• EXERCISE REQUIREMENTS
Please transcribe the entries exactly and omit the images they contain.

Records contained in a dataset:
──────

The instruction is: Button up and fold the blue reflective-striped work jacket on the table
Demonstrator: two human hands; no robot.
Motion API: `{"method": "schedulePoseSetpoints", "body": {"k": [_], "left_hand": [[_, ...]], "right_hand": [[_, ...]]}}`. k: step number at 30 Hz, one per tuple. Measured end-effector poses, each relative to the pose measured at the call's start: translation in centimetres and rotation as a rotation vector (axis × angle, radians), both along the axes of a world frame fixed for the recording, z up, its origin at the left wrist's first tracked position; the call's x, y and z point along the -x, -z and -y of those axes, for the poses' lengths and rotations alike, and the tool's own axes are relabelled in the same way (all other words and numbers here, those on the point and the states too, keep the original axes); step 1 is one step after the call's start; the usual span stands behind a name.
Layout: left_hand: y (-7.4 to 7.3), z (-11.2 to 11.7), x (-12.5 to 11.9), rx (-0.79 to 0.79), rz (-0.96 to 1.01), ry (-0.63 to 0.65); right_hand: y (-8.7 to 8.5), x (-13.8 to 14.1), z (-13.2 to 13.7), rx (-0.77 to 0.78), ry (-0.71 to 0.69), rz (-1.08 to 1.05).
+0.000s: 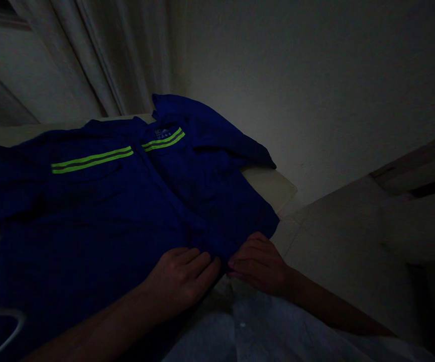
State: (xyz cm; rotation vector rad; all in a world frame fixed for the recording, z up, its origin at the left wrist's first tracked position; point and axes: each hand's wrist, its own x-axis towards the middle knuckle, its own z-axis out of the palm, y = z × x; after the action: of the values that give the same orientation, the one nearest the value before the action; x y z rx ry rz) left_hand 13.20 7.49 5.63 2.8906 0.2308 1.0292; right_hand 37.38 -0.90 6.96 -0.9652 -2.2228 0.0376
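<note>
A dark blue work jacket (89, 216) with yellow-green striped bands across its chest lies spread over a pale table. Both hands are at its lower edge, close together. My left hand (189, 274) has its fingers curled over the hem, closed on the cloth. To its right, my right hand (257, 264) pinches the same edge, with the fingertips pressed together on the fabric. The thumbs are mostly hidden. One sleeve reaches out toward the far right corner of the table, and the other runs off the left side of the view.
The pale tabletop (287, 188) shows at its right corner. Behind it hang curtains (100, 55) beside a plain wall (296, 75). A white curved rod, perhaps a hanger (17, 322), is at the lower left. Tiled floor (326, 236) lies to the right. The room is dim.
</note>
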Motion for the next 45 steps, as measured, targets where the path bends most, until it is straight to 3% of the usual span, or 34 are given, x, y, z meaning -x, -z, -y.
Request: {"method": "schedulePoseSetpoints", "body": {"k": [17, 24, 32, 37, 42, 45], "left_hand": [[0.6, 0.8, -0.4, 0.062, -0.035, 0.010], [0.9, 1.1, -0.4, -0.058, -0.020, 0.004], [2.2, 2.0, -0.6, -0.029, 0.044, 0.038], [2.2, 2.4, -0.4, 0.070, 0.058, -0.038], [1.6, 2.0, -0.1, 0.004, 0.099, 0.010], [1.6, 1.6, 0.2, -0.058, 0.119, 0.047]], "right_hand": [[0.7, 0.2, -0.2, -0.023, -0.012, 0.037], [0.4, -0.1, 0.2, 0.170, -0.033, 0.011], [1.4, 0.3, 0.3, 0.133, -0.036, 0.112], [1.5, 0.1, 0.3, 0.057, -0.061, 0.055], [0.9, -0.4, 0.0, 0.360, -0.096, -0.219], [0.8, -0.5, 0.0, 0.435, -0.087, -0.280]]}}
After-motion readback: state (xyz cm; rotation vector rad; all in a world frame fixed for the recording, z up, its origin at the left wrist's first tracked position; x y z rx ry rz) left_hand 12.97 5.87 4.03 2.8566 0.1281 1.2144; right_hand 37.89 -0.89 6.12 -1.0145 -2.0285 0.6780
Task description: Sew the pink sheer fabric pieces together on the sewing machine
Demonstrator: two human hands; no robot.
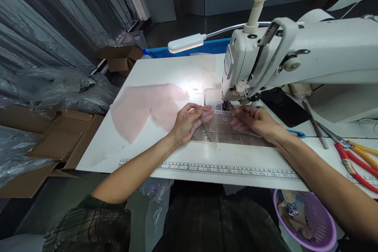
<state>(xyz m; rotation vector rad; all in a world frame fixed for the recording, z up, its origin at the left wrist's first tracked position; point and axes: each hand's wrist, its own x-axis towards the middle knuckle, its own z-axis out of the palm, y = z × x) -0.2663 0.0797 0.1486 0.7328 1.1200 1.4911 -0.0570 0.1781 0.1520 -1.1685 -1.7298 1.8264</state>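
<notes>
A sheer, see-through piece of fabric [226,128] is stretched between my two hands, just in front of the sewing machine's needle and presser foot [226,104]. My left hand [193,120] pinches its left side between thumb and fingers. On the right, my right hand [251,120] pinches the upper edge near the presser foot. Small red-and-white marks show on or through the sheer piece. Whether its edge lies under the foot I cannot tell. A pale pink cut fabric piece [141,104] lies flat on the white table left of my left hand.
The white sewing machine [325,51] fills the right side, with a lit lamp [186,43] beside its head. A black phone-like slab [285,106], red-handled scissors [345,159] and a printed ruler [206,168] are on the table. A purple basket [321,220] and cardboard boxes [59,138] stand below.
</notes>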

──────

• RESULT
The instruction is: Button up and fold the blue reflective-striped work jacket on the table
Demonstrator: two human hands; no robot.
Motion API: `{"method": "schedulePoseSetpoints", "body": {"k": [_], "left_hand": [[_, ...]], "right_hand": [[_, ...]]}}`. k: step number at 30 Hz, one per tuple. Measured end-effector poses, each relative to the pose measured at the call's start: translation in centimetres and rotation as a rotation vector (axis × angle, radians), both along the axes of a world frame fixed for the recording, z up, its origin at the left wrist's first tracked position; the call's x, y and z point along the -x, -z and -y of those axes, for the poses' lengths and rotations alike, and the tool's own axes are relabelled in the same way (all other words and numbers here, those on the point and the states too, keep the original axes); step 1 is one step after the call's start; the usual span stands behind a name.
Layout: left_hand: y (-7.4 to 7.3), z (-11.2 to 11.7), x (-12.5 to 11.9), rx (-0.79 to 0.79), rz (-0.96 to 1.01), ry (-0.63 to 0.65); right_hand: y (-8.7 to 8.5), x (-13.8 to 14.1), z (-13.2 to 13.7), rx (-0.77 to 0.78), ry (-0.71 to 0.69), rz (-1.08 to 1.05).
+0.000s: 
State: (xyz cm; rotation vector rad; all in a world frame fixed for the recording, z up, its origin at the left wrist's first tracked position; point and axes: each hand's wrist, its own x-axis towards the middle knuckle, its own z-axis out of the palm, y = z × x; after the action: of the values that give the same orientation, the one nearest the value before the action; x y z rx ry rz) left_hand 13.20 7.49 5.63 2.8906 0.2308 1.0292; right_hand 37.38 -0.90 6.96 -0.9652 -2.2228 0.0376
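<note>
A dark blue work jacket (89, 216) with yellow-green striped bands across its chest lies spread over a pale table. Both hands are at its lower edge, close together. My left hand (189, 274) has its fingers curled over the hem, closed on the cloth. To its right, my right hand (257, 264) pinches the same edge, with the fingertips pressed together on the fabric. The thumbs are mostly hidden. One sleeve reaches out toward the far right corner of the table, and the other runs off the left side of the view.
The pale tabletop (287, 188) shows at its right corner. Behind it hang curtains (100, 55) beside a plain wall (296, 75). A white curved rod, perhaps a hanger (17, 322), is at the lower left. Tiled floor (326, 236) lies to the right. The room is dim.
</note>
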Motion for the next 45 steps, as measured, targets where the path bends most, until it is straight to 3% of the usual span, or 34 are given, x, y, z meaning -x, -z, -y.
Request: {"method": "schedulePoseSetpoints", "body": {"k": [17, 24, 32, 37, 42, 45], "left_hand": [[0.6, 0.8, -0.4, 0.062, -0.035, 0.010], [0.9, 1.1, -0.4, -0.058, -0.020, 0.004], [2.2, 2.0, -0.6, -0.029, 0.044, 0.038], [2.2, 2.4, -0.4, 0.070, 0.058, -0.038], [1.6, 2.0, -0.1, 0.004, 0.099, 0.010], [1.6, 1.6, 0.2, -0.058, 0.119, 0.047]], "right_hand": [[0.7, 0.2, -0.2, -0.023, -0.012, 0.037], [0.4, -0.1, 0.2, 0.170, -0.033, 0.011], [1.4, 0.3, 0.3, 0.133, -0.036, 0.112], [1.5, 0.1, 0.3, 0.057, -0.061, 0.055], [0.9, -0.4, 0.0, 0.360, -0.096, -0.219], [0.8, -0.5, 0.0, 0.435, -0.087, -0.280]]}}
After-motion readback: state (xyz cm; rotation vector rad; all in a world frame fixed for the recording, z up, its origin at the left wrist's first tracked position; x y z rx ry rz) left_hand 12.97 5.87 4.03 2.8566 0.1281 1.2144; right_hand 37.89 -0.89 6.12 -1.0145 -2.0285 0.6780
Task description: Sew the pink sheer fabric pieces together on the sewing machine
Demonstrator: two human hands; no robot.
<state>(xyz m; rotation vector rad; all in a world frame fixed for the recording, z up, its origin at the left wrist's first tracked position; point and axes: each hand's wrist, its own x-axis towards the middle knuckle, its own z-axis out of the palm, y = z × x) -0.2663 0.0797 0.1486 0.7328 1.1200 1.4911 -0.0570 0.1781 0.1520 -1.1685 -1.7298 1.8264</state>
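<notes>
A sheer, see-through piece of fabric [226,128] is stretched between my two hands, just in front of the sewing machine's needle and presser foot [226,104]. My left hand [193,120] pinches its left side between thumb and fingers. On the right, my right hand [251,120] pinches the upper edge near the presser foot. Small red-and-white marks show on or through the sheer piece. Whether its edge lies under the foot I cannot tell. A pale pink cut fabric piece [141,104] lies flat on the white table left of my left hand.
The white sewing machine [325,51] fills the right side, with a lit lamp [186,43] beside its head. A black phone-like slab [285,106], red-handled scissors [345,159] and a printed ruler [206,168] are on the table. A purple basket [321,220] and cardboard boxes [59,138] stand below.
</notes>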

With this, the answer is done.